**What you are asked to do**:
Report every line of the records beneath this task that holds the string "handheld".

(Stored data entries)
· · · ·
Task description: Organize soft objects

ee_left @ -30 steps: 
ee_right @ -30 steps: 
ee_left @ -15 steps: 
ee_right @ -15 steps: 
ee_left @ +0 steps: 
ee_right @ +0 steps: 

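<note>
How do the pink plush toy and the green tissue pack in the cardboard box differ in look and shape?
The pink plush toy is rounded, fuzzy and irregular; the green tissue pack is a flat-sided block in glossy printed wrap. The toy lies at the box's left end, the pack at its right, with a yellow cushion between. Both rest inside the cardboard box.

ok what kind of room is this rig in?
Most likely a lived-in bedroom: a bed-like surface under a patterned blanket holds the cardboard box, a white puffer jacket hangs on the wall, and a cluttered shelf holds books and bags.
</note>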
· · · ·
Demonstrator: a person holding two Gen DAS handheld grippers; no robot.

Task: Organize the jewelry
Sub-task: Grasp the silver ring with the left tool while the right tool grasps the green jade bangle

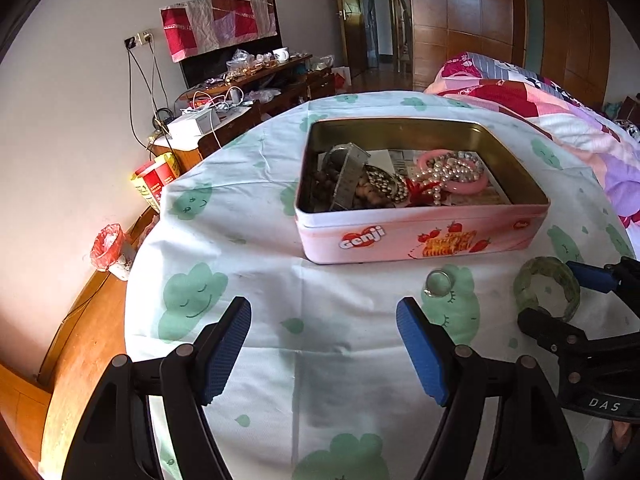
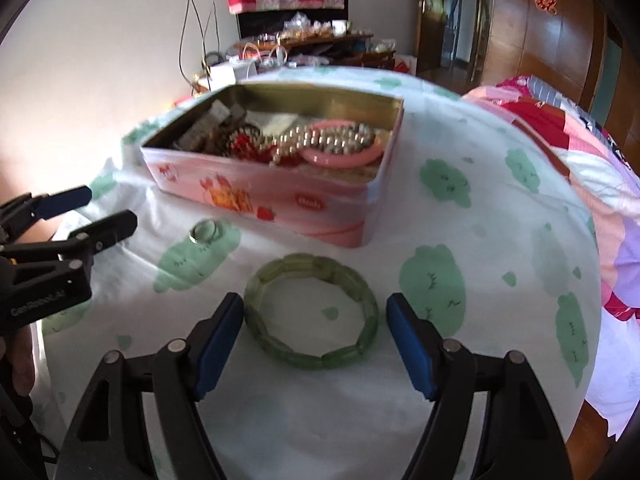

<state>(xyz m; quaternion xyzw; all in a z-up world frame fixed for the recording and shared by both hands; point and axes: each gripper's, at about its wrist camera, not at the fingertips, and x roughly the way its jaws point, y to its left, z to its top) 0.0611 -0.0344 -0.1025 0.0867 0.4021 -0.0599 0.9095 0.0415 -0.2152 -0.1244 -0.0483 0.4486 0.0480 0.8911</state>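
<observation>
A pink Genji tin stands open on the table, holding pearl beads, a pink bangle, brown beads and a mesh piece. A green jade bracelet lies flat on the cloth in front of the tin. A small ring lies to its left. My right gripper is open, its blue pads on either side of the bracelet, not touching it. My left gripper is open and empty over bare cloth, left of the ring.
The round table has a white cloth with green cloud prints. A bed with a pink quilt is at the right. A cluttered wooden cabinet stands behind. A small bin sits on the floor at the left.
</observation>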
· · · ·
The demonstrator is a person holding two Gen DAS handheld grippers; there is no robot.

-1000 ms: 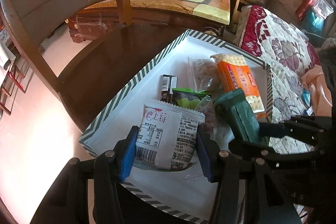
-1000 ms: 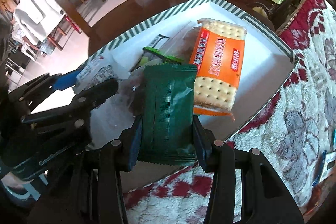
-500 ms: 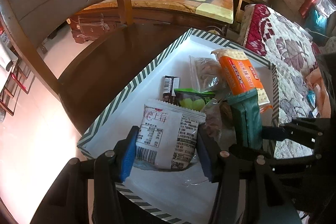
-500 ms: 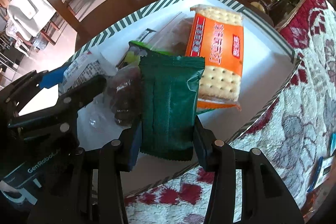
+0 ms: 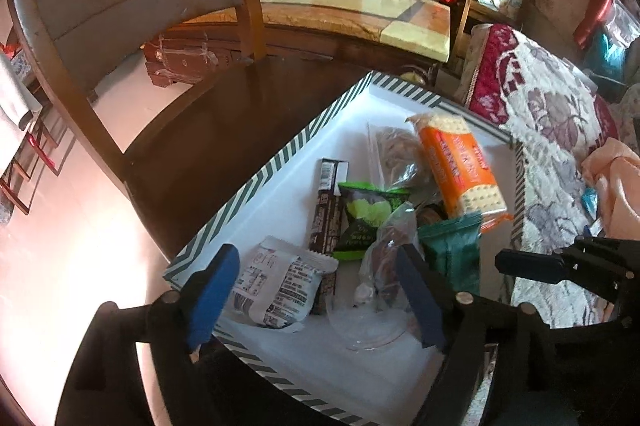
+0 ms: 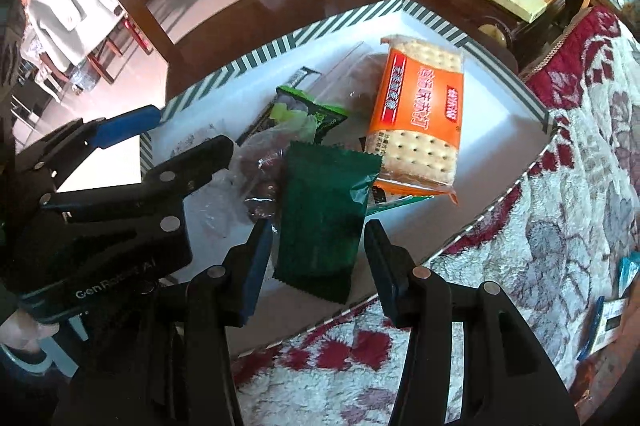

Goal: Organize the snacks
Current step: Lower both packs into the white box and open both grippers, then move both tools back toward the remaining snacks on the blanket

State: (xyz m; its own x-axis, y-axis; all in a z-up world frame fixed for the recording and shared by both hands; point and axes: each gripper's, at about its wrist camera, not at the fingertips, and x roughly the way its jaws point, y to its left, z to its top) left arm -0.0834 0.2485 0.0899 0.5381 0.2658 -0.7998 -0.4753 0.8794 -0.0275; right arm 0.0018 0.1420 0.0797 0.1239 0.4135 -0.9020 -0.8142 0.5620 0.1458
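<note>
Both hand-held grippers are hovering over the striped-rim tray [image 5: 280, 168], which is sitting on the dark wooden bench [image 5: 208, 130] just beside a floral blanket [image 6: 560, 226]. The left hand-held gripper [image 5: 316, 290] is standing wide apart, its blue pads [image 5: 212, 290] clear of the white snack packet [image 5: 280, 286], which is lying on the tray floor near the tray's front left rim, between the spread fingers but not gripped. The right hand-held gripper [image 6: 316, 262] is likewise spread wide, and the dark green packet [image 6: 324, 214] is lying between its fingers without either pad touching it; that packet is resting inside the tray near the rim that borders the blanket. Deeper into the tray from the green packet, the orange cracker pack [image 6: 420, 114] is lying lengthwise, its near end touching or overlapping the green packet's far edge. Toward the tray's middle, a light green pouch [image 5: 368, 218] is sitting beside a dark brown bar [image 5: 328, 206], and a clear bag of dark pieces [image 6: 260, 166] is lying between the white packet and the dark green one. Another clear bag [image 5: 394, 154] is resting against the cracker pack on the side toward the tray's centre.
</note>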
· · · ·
**Written reply**:
Demonstrator: a person holding two Gen DAS handheld grippers; no robot.
The demonstrator is a person holding two Gen DAS handheld grippers; there is no robot.

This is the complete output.